The beginning of James Baldwin’s love affair with Paris goes like this: In 1948 he bought a one-way ticket to the French capital, and only had $40 in his pocket. That’s how badly he needed to get out of the United States and get away from racism.
Fast forward to 2023, Ron DeSantis’ Stop W.O.K.E. campaign was part of efforts to create a hostile environment for Black people in Florida, and the NAACP ended up issuing a travel advisory in the state due to racism.
So even though travel has been proven to relieve stress, enhance creativity, and boost happiness — barriers to access often leave Black folks missing out on the benefits.
Travel is often seen “as quite inaccessible,” says Anita Francois, founder of Black Travel Summit, an organization dedicated to fostering opportunities within the Black travel community. It “has always been seen as a luxury that Black people were just not allowed to enjoy.”
Less Than Half of Black Folks Have Traveled Internationally
According to data released in 2021 by Pew Research Center, “Black Americans are much less likely to have ever traveled abroad.” Only 49% have done so compared to 73% of Hispanic Americans and 75% of white people. Pew also found only 13% of Black adults had been to five or more countries compared to 15% of Hispanic and 30% of white adults.
Pew’s data revealed having a college degree makes Americans more likely to travel internationally. But even in college, it turns out only 5% of students who study abroad are Black.
Francois took her first international trip from London to Miami at age 7. Since then, she developed a strong passion for traveling and working to ensure that all Black folks get the opportunity to explore the world we live in.
“My love for traveling and my love for highlighting the cultural contributions of the African diaspora are what led me ultimately to creating the Black Travel Summit,” she says.
While travel costs are part of the problem — and the racial wealth gap doesn’t help in that regard — Francois says a lack of Black representation in the travel space keeps many Black folks from believing that travel is possible.
“When you look at marketing campaigns, when you see billboards of these amazing holiday experiences on a cruise line or in another country on the beach, oftentimes, who do you see? You don’t see people who look like you, so automatically, your mind makes it up for you that traveling is not for you,” she says.
The Historical Impact of Overt Racism on Black Travel
There’s also the historical context of Black travel — Black people were not welcome in many places across the United States. There were only “certain hotels that Black people could enjoy, or clubs, or lounges,” Francois says.

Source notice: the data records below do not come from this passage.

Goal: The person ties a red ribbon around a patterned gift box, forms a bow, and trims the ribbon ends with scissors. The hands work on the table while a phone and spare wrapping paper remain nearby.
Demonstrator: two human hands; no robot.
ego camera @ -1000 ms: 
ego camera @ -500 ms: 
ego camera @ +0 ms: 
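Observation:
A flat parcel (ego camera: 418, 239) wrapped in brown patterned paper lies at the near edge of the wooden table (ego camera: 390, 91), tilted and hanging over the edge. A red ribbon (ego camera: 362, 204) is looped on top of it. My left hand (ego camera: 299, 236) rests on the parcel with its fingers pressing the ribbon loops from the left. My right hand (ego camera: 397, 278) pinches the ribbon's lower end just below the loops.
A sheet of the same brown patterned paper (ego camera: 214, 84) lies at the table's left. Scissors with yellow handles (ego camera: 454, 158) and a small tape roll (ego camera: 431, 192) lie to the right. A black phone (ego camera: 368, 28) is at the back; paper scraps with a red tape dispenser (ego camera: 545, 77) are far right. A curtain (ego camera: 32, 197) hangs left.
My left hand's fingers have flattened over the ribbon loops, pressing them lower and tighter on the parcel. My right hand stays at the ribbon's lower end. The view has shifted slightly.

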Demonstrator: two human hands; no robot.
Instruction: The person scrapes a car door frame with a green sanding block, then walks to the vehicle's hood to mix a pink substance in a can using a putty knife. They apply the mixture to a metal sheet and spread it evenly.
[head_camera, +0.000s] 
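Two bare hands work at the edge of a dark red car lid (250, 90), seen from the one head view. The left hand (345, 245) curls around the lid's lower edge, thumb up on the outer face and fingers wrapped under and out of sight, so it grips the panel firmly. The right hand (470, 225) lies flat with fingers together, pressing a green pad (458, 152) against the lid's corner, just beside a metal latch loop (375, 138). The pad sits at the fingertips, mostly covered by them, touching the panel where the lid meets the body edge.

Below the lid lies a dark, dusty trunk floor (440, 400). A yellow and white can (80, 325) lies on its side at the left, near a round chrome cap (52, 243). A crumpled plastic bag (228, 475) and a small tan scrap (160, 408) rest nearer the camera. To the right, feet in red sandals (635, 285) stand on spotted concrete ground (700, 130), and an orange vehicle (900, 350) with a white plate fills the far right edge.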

As journalist Farai Chideya wrote in The New York Times in 2014, racial “segregation meant substandard seats and service on public transportation; and finding lodging on the road if you were black, in particular, was a challenge, especially in the South.”
That led to the creation of The Negro Traveler’s Green Book, which was published in 1964. Francois says that racism’s lasting impact leaves many Black travelers still wondering where they can travel safely.
How to Get More Black People Traveling
What’s the key to getting more Black people traveling? Francois says connecting the community to other Black folks who are making their travel dreams a reality can make all the difference. She also urges to build community online with brands that are focused on the Black travel experience. She recommends checking out Black Travel Club, Black Travel Alliance, and Traveling Black Women’s Network.
“One of the most important things, especially within the Black community, is community building, Francois says. “We can connect with other people who have experienced a particular destination or hotel themselves and can advise us.”
And, with the climate crisis threatening to erase natural wonders across the globe, there has never been a more important time to travel and see the world. If you’ve been thinking of becoming a Black traveler, Francois says to take the leap of faith because you won’t be disappointed.
“I believe that traveling is extremely important, not only for Black travelers but for the soul. It’s nourishment. It’s food. It’s education. It’s experience.” she says. “It’s life’s greatest teacher, and it’s something we can use as a tool to know more about the world and our place in it.”